If you look at the funded accelerator models, where there is some funding or some funding at the end … they say: We are going to vet you, equip you, give you coaching, mentoring and feedback and, if you survive and graduate, your company will get X amounts of funds. … We are not quite ready for an accelerator in Wichita because nobody has stepped up and funded one, but that puts those people face to face.

If Wichita needs to increase the amount of face-to-face time, what’s being done?

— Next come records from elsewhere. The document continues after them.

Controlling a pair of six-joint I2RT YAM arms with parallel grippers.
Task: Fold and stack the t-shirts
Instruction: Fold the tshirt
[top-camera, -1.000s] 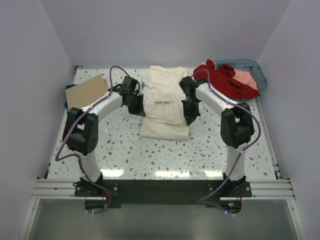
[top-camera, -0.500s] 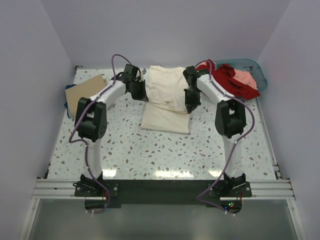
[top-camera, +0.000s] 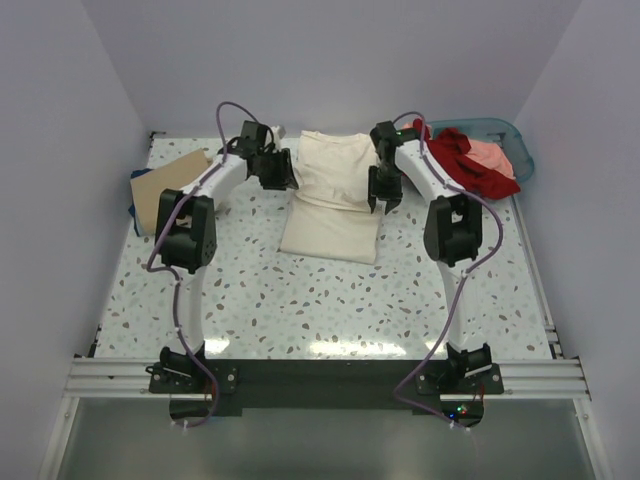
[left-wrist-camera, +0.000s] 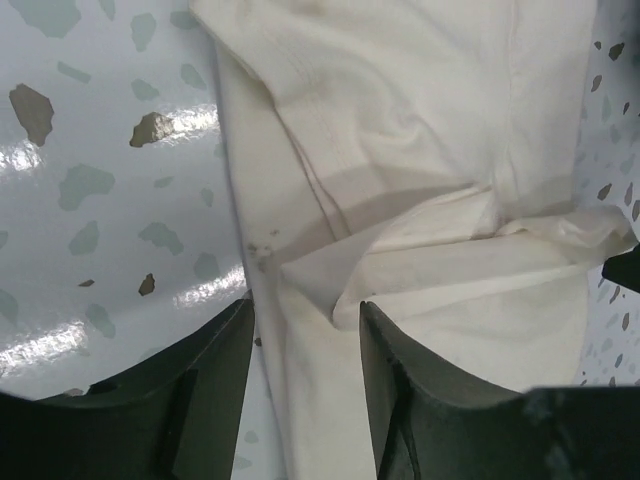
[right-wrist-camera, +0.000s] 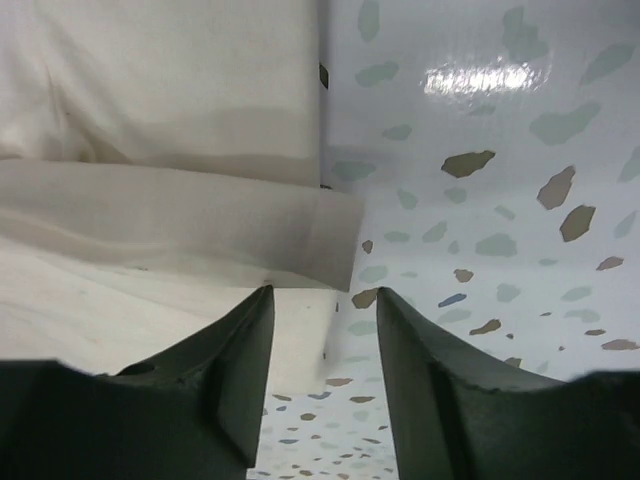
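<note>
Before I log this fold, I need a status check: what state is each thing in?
cream t-shirt: folded, flat on the table.
tan t-shirt: folded, on the dark blue t-shirt.
red t-shirt: crumpled, unfolded.
salmon-pink t-shirt: crumpled, in the teal basket.
left gripper: open, empty.
right gripper: open, empty.

Ctr: folded shirt (top-camera: 333, 200); rear R: shirt pile (top-camera: 465, 160), basket (top-camera: 505, 127) behind.
</note>
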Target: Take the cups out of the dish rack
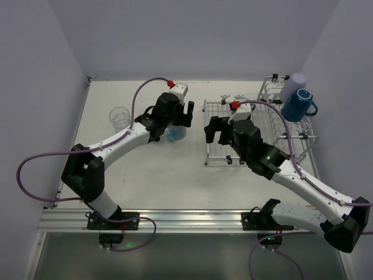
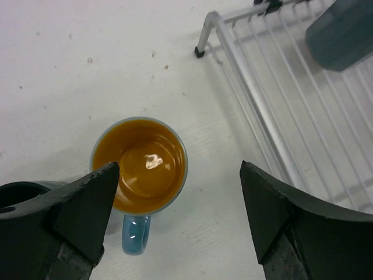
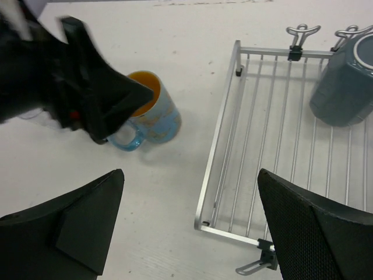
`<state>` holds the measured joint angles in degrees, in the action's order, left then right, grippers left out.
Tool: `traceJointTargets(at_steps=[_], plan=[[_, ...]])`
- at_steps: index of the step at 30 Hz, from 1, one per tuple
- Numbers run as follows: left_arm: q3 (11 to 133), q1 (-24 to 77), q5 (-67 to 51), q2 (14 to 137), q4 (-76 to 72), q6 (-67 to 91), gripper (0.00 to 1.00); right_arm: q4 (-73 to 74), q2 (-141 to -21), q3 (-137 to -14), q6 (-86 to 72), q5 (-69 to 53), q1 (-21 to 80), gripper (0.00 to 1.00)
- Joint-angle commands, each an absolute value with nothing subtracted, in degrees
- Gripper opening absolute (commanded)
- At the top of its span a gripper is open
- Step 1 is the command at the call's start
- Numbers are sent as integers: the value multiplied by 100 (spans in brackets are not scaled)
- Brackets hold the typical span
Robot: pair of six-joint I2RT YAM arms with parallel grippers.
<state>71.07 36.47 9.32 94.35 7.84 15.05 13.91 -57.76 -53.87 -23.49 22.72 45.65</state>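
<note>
Orange inside, the mug (image 2: 140, 166) stood on the table (image 2: 58, 70), with bare room before the rack (image 2: 249, 87) edge. My left gripper (image 2: 179, 169) hung spread wide above it. My right gripper (image 3: 191, 175) was spread wide too.

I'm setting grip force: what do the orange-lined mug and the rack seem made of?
The mug: probably glazed ceramic; its orange inside is glossy, with a bright reflection. The dish rack: metal wire, silvery and smooth, thin straight rods on a frame; plated or coated, I cannot tell.
</note>
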Motion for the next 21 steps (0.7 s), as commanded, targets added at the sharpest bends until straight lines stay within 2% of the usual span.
traceJointTargets(at_steps=[1,5,10,15,21], plan=[[7199,3674,704,8527,448,1775,91,1643,-6203,-5897,-2197,3242,4570,99],[6778,3691,-216,7394,299,2170,93,1626,-6905,-6353,-2320,3831,4474,99],[5714,3700,-773,5513,246,2312,100,1617,-7777,-6872,-2417,4034,3974,99],[5011,3700,-511,3933,1218,1865,100,1565,-8234,-7023,-2909,4384,3394,99],[4396,3700,-44,2919,1968,1425,100,1187,-8665,-7136,-3032,4966,3042,99]])
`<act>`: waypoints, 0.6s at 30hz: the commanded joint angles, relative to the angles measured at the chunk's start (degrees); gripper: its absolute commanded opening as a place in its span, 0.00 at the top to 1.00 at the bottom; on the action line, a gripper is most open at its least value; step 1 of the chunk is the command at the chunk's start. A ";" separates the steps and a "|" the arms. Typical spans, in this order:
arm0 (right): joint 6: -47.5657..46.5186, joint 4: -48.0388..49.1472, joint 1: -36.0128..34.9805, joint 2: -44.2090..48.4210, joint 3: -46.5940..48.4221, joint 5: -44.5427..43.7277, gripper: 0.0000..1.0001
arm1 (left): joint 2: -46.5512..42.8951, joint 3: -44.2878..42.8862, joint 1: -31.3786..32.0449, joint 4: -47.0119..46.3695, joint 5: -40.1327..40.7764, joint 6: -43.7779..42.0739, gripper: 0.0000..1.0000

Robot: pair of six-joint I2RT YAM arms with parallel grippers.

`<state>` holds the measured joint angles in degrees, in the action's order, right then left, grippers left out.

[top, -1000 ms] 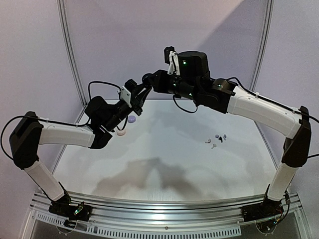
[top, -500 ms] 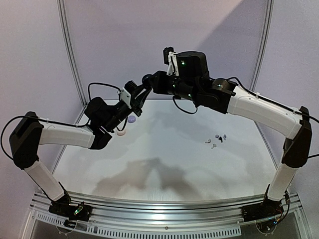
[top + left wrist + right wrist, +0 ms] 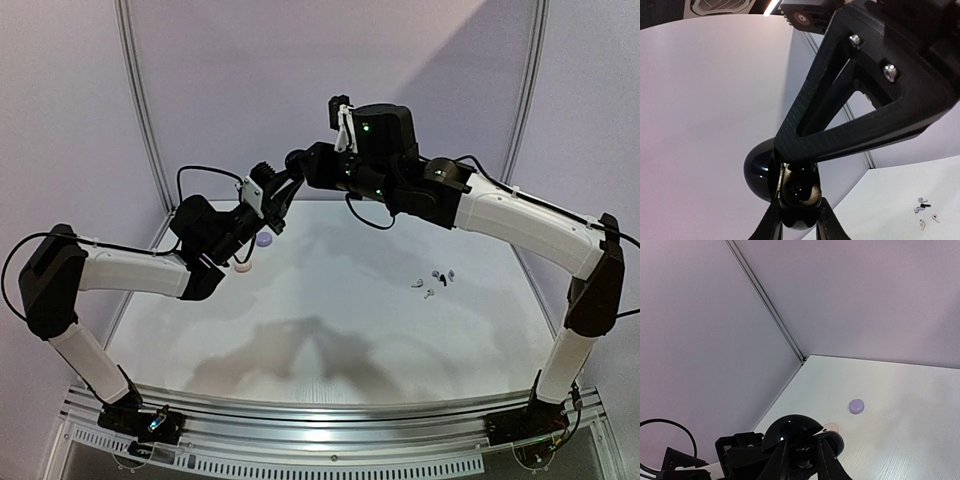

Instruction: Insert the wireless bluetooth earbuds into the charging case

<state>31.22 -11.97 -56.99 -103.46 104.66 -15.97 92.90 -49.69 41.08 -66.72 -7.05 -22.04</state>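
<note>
- Two grippers met at the black charging case (image 3: 757, 170).
- The left gripper (image 3: 799, 207) was clamped on it.
- The right gripper (image 3: 801, 444) touched its inside; how far open, I could not tell.

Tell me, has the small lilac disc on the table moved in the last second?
No. The lilac disc lies at the same spot, just as far from the metal corner post and the white disc beside it.
</note>
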 commanded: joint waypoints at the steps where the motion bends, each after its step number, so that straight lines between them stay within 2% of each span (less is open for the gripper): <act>1: -0.05 -2.14 0.70 -2.08 1.17 -4.26 0.78 | -1.68 0.56 -0.39 -3.99 -0.96 1.25 1.00; 9: -1.86 -2.33 0.66 -2.53 2.28 -5.28 0.81 | -1.80 0.52 -0.56 -3.33 -1.66 4.32 1.00; 18: -6.03 -3.64 0.95 -0.82 5.20 -3.74 0.64 | -2.89 1.04 -1.31 2.29 -0.64 12.49 1.00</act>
<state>28.01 -13.78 -56.58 -104.97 108.14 -19.18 92.36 -49.69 40.47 -66.61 -7.46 -14.46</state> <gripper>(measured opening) 0.342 0.203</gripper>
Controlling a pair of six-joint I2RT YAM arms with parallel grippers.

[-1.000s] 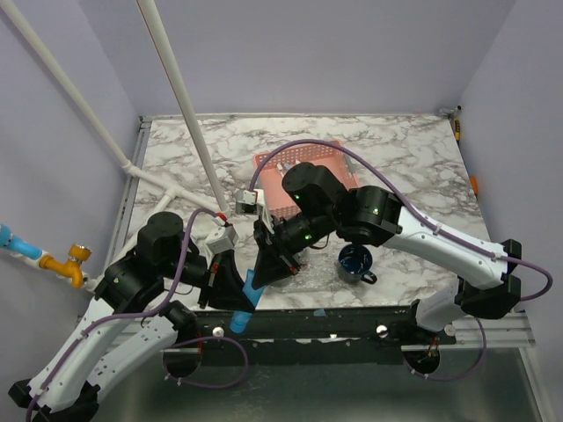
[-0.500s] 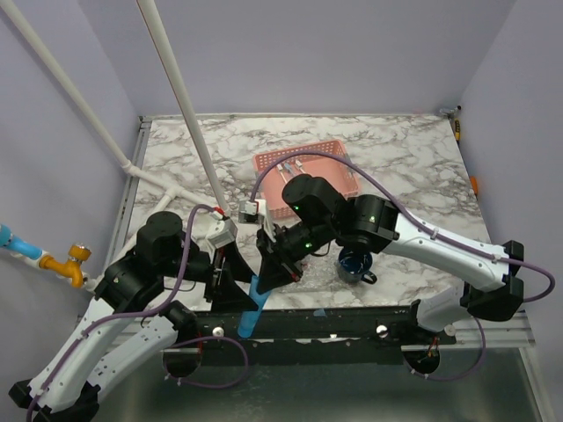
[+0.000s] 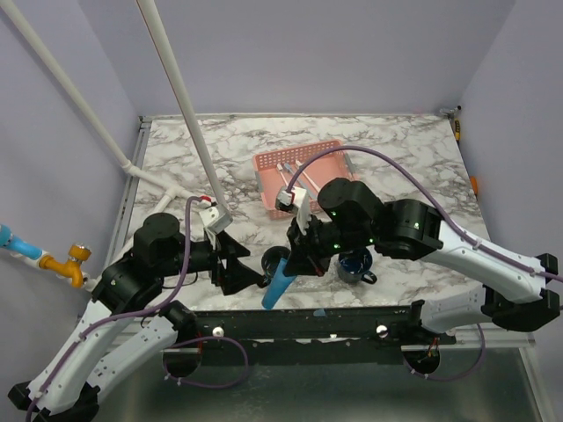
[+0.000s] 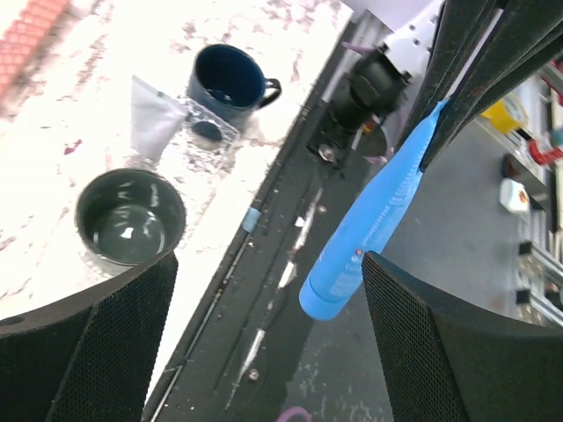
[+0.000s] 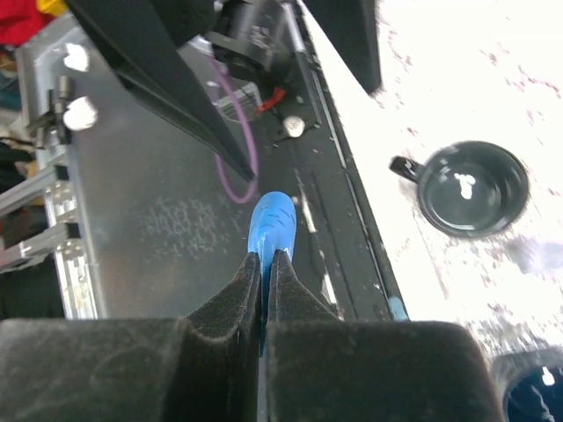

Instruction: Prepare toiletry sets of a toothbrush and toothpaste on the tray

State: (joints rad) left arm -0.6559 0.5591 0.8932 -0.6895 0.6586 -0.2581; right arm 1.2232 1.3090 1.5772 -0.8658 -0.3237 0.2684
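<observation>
A blue toothpaste tube (image 3: 280, 288) hangs cap down over the table's near edge, and my right gripper (image 3: 299, 261) is shut on its flat crimped end. In the right wrist view the tube (image 5: 271, 227) pokes out beyond the closed fingertips (image 5: 262, 257). My left gripper (image 4: 268, 259) stands open, its pads either side of the tube (image 4: 369, 230) without touching it. The clear tray (image 4: 215, 132) lies between two mugs with a pale tube end (image 4: 151, 123) on it. I cannot make out a toothbrush.
A black mug (image 3: 275, 258) and a blue mug (image 3: 356, 262) stand near the front edge. The pink basket (image 3: 308, 171) sits mid-table with small pale items in it. White poles (image 3: 185, 105) cross the left side.
My left gripper has opened, let go of the blue tube and drawn back to the left. The right arm has swung right, carrying the tube with it.
</observation>
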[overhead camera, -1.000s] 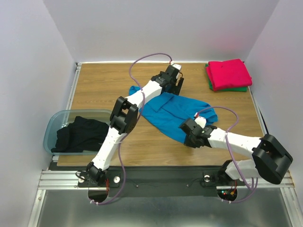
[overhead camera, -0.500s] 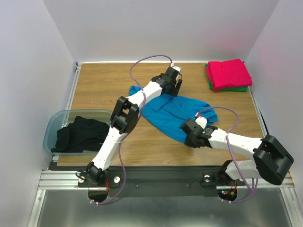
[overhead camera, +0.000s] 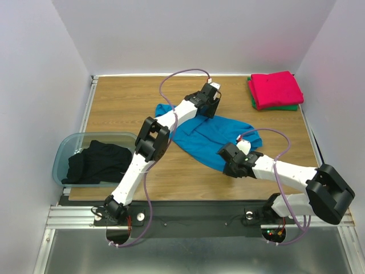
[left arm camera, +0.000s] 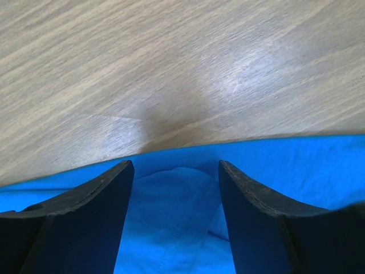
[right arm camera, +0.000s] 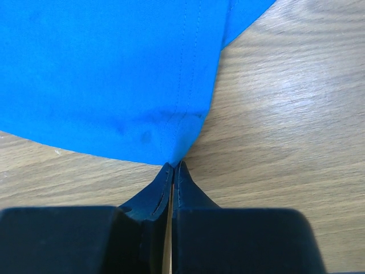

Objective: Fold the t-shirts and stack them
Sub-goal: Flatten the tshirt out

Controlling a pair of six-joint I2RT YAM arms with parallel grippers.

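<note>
Down at the near edge of the bright blue t-shirt [overhead camera: 211, 134], the right gripper [right arm camera: 173, 166] has its jaws pressed tight together, pinching a stitched hem corner so the cloth puckers toward the tips. Over at the shirt's far edge the left gripper [left arm camera: 174, 165] is spread apart. Its black fingers [left arm camera: 97, 194] sit low over the fabric with a soft raised fold in the gap between them, right where the cloth meets bare wood. Honestly can't tell if they're actually pressing on it.

The shirt itself lies loosely spread and rumpled mid-table, smooth knit with visible seam lines. The table [overhead camera: 120, 103] is light wood grain with a slight sheen.

Far right corner: the red-pink shirt [overhead camera: 276, 88] is folded into a neat square on top of the folded green shirt [overhead camera: 285, 107], which only peeks out along the edge.

At the left edge there's a rounded translucent blue-grey bin [overhead camera: 57, 162] with the black shirt [overhead camera: 94, 162] bunched up inside.
</note>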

More of these events are happening: There’s the ICT Unconference coming up in April. It’s a different conference model where people can come and bump into each other, entrepreneurs, potential investors. …We’re excited about that kind of stuff, the Startup Weekend; MakeICT just had a kickoff.

What else?

The (Wichita Metro) Chamber (of Commerce) has turned its attention to this area, and that’s good. They have a tech alliance, which I participated in, that holds some promise for encouraging it. Anytime you’ve got an infant that needs a little nurturing, you can use some resources to make sure it doesn’t fall down and get hurt and destroy itself before it gets to the next step of development. So I’m optimistic, and I know there is a lot of different efforts. (President John) Bardo at Wichita State has got some ideas. Energy is important and momentum is important, and I think that momentum is higher than it has ever been.

How quickly can this happen?

The Chamber is taking its time deciding how it can help, and I think that’s a good because you can easily spend a lot of money in a way that doesn’t help or makes things worse … It will happen with connections between individuals.